A gentle introduction to the modern portfolio theory

[This article was first published on R on The Stats Guy, and kindly contributed to R-bloggers]. (You can report issue about the content on this page here)
Want to share your content on R-bloggers? click here if you have a blog, or here if you don't.


In this post, I would like to talk about modern portfolio theory (MPT), a key topic in finance. The first couple of lines in the MPT Wikipedia article explains it very well:

(MPT) is a mathematical framework for assembling a portfolio of assets such that the expected return is maximized for a given level of risk. It is a formalization and extension of diversification in investing, the idea that owning different kinds of financial assets is less risky than owning only one type. Its key insight is that an asset’s risk and return should not be assessed by itself, but by how it contributes to a portfolio’s overall risk and return. It uses the variance of asset prices as a proxy for risk.

The objective of the MPT is to simultaneously maximise the returns of a portfolio, while at the same time, minimise the risk of the portfolio. Generally, we all know that higher returns come with higher risk, and therefore the dual goals of maximising returns while minimising risk are at odds with each other. After all, why would an investor place himself in a riskier position without any due reward or risk premium? It wouldn’t make sense. Note that in this and many statistical finance frameworks, risk is often measured by means of standard deviation of returns, either that of the asset or the portfolio1.

As a “gentle introduction” to MPT, in this post, all you need is the basic understanding of mean, variance, and covariance. I will do the rest by repeatedly applying these three statistics in the context of a portfolio – nothing more, nothing less!
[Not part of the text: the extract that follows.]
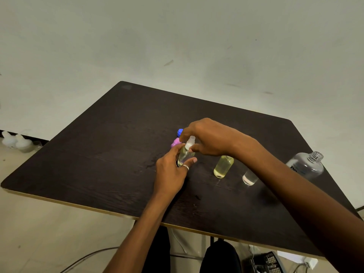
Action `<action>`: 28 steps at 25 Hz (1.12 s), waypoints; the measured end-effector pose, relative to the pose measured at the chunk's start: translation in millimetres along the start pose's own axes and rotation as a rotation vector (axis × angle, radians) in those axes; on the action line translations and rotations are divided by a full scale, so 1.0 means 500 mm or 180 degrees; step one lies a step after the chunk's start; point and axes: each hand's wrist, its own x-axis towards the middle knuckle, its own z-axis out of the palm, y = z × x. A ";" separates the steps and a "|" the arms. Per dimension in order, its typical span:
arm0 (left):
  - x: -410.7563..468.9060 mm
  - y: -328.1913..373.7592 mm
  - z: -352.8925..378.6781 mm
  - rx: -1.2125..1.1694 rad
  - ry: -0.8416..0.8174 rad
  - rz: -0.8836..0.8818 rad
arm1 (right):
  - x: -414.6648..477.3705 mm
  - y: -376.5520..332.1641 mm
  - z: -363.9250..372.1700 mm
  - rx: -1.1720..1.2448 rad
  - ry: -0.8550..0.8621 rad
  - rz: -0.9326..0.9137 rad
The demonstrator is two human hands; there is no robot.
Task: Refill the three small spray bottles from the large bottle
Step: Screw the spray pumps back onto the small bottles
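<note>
A small clear spray bottle (185, 154) with pale yellow liquid stands on the dark table (110, 154). My left hand (173, 172) grips its body. My right hand (208, 137) pinches its white spray top (190, 141) from above. A second small bottle (223, 166) of yellow liquid stands open just to the right. A third small bottle (250, 177) with clear liquid stands further right, its upper part hidden by my right forearm. The large clear bottle (307, 164) stands uncapped at the table's right edge.
A blue cap (180, 132) and a pink-purple object (175, 143) lie just behind the held bottle. White plastic bottles (16, 141) stand on the floor at far left. Cables and a power strip (269, 262) lie under the table's near edge.
</note>
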 end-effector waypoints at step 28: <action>-0.001 0.002 0.000 -0.0041 0.0010 -0.0020 | 0.002 0.007 0.005 0.0023 0.0008 -0.0140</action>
Risk premium refers to the difference between the expected return between a risky asset, like a stock, and that of something that basically has no risk, like cash, Treasury Bills or Singapore Savings Bonds. Without any risk premium, there’s no reason to invest in anything other than risk-free assets.

Problem formulation

Suppose there are \(N\) assets with \(R_i, i = 1, …, N\) denoting the random variables that represent their respective returns in a given time period, and \(\mathbf{R} = (R_1, …, R_N)^{T}\).

Their returns and risks are respectively

\[ \begin{array}{c} r_i = ER_i \\\ \sigma_i = Var(R_i)\\\ cov(\mathbf{R}) = \Sigma = (\sigma_{ij})_{1 \le i,j \le N} \end{array} \] We can then form a portfolio consisting of the \(N\) assets such that

\[ \begin{array}{c} R_{pf} = w_1R_1 + … + w_NR_N = w^T\mathbf{R}, \end{array} \]

where \(R_{pf}\) is the return of the portfolio and \(w_i\) is the weight of the \(i\)th asset in the portfolio, with

\[\sum_{i = 1}^{N} w_i = 1\]

In other words, the portfolio is the linear combination of the various assets under consideration. Of course, the question that becomes: how to choose \(\mathbf{w} = (w_1, …, w_N)^T\) such that expected returns are maximised while minimising risk?

Portfolio weights

A technical point to bring out here is that while \(\sum_{i = 1}^{N} w_i = 1\), there is no constraint on individual \(w_i\) to be non-negative. In fact, a negative \(w_i\) implies a short position in the \(i\)th asset, i.e. short selling. This is in constrast to a long position, i.e. buying the \(i\)th asset. In this post, we will only consider positive \(w_i\) only.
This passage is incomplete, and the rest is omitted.